The listing that follows should be duplicated character for character.

######

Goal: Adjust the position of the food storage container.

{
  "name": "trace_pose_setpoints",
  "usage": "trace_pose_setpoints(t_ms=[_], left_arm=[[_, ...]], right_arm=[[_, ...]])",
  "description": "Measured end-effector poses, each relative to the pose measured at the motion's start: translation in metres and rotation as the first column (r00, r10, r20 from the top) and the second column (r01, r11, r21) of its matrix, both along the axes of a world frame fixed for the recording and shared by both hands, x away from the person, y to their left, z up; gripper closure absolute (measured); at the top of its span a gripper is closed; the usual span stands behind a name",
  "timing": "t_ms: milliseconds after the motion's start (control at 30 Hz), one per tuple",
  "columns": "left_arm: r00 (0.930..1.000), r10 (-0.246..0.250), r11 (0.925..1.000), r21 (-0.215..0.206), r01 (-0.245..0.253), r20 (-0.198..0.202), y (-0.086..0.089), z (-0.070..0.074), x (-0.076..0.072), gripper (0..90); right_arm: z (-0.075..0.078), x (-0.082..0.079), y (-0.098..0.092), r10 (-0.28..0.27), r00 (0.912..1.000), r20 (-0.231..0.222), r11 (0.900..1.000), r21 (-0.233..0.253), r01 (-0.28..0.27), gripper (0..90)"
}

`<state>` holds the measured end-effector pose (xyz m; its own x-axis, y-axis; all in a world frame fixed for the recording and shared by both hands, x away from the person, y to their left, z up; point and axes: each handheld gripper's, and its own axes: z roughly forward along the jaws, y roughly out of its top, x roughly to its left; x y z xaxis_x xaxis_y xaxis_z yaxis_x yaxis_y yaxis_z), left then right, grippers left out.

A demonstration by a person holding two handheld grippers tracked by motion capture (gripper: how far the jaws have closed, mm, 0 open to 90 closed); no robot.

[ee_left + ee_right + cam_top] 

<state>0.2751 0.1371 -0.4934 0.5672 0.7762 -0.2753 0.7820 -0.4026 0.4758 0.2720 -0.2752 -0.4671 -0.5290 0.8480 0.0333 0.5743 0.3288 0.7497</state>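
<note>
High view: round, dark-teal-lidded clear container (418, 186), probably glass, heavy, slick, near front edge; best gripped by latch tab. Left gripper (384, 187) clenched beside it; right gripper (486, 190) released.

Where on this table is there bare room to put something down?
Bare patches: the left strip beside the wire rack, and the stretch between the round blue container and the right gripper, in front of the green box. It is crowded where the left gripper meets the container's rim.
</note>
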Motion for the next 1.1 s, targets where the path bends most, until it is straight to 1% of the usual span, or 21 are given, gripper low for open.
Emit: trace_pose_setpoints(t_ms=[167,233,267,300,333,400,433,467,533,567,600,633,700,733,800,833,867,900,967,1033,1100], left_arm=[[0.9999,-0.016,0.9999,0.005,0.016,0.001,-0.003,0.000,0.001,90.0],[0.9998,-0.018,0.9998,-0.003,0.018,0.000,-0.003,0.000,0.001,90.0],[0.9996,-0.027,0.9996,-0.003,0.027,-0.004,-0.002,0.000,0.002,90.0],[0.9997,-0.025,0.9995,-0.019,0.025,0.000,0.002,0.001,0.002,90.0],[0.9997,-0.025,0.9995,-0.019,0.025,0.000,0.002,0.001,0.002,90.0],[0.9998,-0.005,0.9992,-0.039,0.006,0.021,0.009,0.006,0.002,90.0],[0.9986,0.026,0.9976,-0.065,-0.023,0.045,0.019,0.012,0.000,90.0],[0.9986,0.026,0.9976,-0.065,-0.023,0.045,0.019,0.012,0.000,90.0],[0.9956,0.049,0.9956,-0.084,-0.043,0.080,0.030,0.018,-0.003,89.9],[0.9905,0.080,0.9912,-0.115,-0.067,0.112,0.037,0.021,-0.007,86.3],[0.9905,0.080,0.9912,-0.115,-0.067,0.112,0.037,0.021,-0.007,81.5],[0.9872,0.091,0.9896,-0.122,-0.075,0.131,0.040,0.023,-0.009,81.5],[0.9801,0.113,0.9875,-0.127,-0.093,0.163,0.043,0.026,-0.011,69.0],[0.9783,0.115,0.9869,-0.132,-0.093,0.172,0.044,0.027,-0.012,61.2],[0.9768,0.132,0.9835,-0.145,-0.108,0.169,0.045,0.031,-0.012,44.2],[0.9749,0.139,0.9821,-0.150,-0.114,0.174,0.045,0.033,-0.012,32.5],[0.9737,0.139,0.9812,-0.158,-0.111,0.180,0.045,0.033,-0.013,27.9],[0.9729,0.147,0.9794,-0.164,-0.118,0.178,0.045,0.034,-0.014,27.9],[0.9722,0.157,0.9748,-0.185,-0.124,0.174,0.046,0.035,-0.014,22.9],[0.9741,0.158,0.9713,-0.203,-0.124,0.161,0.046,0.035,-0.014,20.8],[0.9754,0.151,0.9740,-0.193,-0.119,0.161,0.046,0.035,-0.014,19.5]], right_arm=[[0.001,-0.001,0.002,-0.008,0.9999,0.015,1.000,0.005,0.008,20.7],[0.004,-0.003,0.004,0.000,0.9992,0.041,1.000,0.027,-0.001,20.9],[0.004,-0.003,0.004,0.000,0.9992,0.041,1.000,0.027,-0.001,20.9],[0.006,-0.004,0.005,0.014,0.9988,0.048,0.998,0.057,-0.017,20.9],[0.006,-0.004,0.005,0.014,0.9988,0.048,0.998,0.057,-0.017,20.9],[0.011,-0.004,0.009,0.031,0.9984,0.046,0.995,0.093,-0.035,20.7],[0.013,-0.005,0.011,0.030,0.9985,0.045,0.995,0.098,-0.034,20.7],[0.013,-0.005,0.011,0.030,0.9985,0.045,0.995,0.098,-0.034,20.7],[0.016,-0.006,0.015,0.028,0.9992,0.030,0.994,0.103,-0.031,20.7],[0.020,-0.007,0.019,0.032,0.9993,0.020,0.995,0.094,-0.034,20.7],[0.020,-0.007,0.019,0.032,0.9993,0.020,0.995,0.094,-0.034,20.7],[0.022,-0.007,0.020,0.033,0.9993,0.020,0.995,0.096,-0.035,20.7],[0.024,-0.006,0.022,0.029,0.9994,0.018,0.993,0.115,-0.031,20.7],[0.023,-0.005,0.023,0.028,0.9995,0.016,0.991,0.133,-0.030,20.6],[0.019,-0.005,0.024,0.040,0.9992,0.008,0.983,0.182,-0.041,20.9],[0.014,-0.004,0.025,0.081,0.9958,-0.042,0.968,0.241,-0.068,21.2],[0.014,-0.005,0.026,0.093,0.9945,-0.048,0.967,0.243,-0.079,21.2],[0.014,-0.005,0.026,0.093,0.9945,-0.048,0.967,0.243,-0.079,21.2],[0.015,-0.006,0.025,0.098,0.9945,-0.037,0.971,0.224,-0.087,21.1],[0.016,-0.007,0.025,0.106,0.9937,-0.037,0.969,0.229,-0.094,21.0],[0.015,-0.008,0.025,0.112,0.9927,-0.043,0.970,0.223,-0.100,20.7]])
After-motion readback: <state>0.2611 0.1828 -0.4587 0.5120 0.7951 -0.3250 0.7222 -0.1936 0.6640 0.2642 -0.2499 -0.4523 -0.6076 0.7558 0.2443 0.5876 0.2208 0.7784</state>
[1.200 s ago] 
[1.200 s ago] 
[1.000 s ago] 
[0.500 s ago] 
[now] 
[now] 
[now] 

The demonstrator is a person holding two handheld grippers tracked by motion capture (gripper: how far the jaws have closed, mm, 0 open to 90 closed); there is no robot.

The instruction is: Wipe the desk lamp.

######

■ Written response:
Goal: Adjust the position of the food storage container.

{
  "name": "trace_pose_setpoints",
  "usage": "trace_pose_setpoints(t_ms=[_], left_arm=[[_, ...]], right_arm=[[_, ...]])",
  "description": "Measured end-effector poses, each relative to the pose measured at the motion's start: translation in metres and rotation as the first column (r00, r10, r20 from the top) and the second column (r01, r11, r21) of its matrix, both along the axes of a world frame fixed for the recording and shared by both hands, x away from the person, y to their left, z up; gripper closure absolute (measured); at the top of its span a gripper is closed; the usual span stands behind a name",
  "timing": "t_ms: milliseconds after the motion's start (control at 30 Hz), one per tuple",
  "columns": "left_arm: r00 (0.930..1.000), r10 (-0.246..0.250), r11 (0.925..1.000), r21 (-0.215..0.206), r01 (-0.245..0.253), r20 (-0.198..0.202), y (-0.086..0.089), z (-0.070..0.074), x (-0.076..0.072), gripper (0..90); right_arm: z (-0.075..0.078), x (-0.082..0.079), y (-0.098..0.092), r10 (-0.28..0.27), r00 (0.912..1.000), r20 (-0.231..0.222), r11 (0.900..1.000), r21 (-0.233..0.253), r01 (-0.28..0.27), gripper (0..90)"
}

`<state>` holds the measured end-effector pose (xyz m; its own x-axis, y-axis; all in a world frame fixed for the recording and shared by both hands, x away from the person, y to their left, z up; point and axes: each handheld gripper's, and its own axes: z roughly forward along the jaws, y roughly out of its top, x roughly to its left; x y z xaxis_x xaxis_y xaxis_z yaxis_x yaxis_y yaxis_z), left then right, grippers left out.

A demonstration by a person holding two handheld grippers tracked by motion capture (gripper: how far the jaws have closed, mm, 0 open to 90 closed); no robot.

[ee_left + ee_right + cam_top] 

<state>0.2751 0.1371 -0.4934 0.5672 0.7762 -0.2753 0.7820 -0.4026 0.4758 0.2720 -0.2752 -0.4671 -0.5290 0.8480 0.0333 0.5743 0.3288 0.7497</state>
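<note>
High view: round, dark-teal-lidded clear container (418, 186), probably glass, heavy, slick, near front edge; best gripped by latch tab. Left gripper (384, 187) clenched beside it; right gripper (486, 190) released.

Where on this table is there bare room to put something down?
Bare patches: the left strip beside the wire rack, and the stretch between the round blue container and the right gripper, in front of the green box. It is crowded where the left gripper meets the container's rim.
</note>
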Motion for the next 1.1 s, targets where the path bends most, until it is straight to 1% of the usual span, or 21 are given, gripper low for open.
Emit: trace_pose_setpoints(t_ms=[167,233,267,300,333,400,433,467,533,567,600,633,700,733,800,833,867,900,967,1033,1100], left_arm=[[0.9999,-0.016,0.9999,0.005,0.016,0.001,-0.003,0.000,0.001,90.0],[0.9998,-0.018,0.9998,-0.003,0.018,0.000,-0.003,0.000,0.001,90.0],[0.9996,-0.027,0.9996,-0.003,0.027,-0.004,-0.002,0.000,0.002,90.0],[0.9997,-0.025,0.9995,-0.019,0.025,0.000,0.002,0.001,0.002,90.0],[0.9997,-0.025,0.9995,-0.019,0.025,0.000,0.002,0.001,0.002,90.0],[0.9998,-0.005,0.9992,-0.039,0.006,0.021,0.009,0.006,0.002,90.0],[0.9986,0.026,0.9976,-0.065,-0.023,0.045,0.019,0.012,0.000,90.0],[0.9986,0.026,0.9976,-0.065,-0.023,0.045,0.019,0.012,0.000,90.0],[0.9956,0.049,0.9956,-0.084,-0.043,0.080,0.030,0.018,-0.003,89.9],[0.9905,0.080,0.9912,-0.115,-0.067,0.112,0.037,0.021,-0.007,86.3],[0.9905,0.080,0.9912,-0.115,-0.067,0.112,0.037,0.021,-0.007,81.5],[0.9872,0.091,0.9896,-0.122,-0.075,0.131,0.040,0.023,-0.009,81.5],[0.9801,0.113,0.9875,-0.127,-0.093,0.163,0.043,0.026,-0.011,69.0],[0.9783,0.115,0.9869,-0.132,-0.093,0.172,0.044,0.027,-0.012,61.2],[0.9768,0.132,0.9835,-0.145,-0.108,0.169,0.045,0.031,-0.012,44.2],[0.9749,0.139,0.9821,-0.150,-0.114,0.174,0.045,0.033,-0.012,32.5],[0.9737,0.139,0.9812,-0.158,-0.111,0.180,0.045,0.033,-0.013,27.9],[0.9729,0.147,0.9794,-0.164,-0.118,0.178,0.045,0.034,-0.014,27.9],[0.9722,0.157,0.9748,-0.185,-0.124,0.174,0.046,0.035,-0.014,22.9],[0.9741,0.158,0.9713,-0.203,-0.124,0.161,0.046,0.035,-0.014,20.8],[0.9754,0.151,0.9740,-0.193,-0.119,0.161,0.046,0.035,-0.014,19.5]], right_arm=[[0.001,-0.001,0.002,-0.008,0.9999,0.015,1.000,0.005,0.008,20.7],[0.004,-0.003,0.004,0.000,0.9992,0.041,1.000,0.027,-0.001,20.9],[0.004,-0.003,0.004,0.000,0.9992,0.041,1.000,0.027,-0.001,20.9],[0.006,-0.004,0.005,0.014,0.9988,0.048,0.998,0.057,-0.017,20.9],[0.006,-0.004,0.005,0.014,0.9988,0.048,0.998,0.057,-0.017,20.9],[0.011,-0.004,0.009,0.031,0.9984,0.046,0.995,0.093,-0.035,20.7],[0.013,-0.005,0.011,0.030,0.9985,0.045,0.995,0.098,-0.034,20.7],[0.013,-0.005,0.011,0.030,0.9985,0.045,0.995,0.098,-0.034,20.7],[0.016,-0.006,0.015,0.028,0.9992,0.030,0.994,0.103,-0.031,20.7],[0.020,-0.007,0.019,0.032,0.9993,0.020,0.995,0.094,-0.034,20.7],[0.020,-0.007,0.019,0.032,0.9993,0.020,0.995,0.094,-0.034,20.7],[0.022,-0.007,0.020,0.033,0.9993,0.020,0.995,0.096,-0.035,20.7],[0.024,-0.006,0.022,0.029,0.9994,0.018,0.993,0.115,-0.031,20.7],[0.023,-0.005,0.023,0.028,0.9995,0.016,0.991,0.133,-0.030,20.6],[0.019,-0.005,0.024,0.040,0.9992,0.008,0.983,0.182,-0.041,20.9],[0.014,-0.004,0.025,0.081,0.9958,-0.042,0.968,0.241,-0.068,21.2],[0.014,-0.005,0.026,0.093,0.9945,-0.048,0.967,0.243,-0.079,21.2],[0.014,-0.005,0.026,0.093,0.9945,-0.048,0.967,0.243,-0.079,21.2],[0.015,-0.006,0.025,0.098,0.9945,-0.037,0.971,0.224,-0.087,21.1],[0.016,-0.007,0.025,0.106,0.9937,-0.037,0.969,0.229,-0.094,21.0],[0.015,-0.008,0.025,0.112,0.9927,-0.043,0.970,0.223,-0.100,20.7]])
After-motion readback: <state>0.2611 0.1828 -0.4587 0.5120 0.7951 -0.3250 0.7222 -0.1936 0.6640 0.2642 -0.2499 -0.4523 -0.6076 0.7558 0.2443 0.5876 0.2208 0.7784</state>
[1.200 s ago] 
[1.200 s ago] 
[1.000 s ago] 
[0.500 s ago] 
[now] 
[now] 
[now] 

The demonstrator is a person holding two handheld grippers tracked by motion capture (gripper: how far the jaws have closed, mm, 0 open to 90 closed); there is no robot.

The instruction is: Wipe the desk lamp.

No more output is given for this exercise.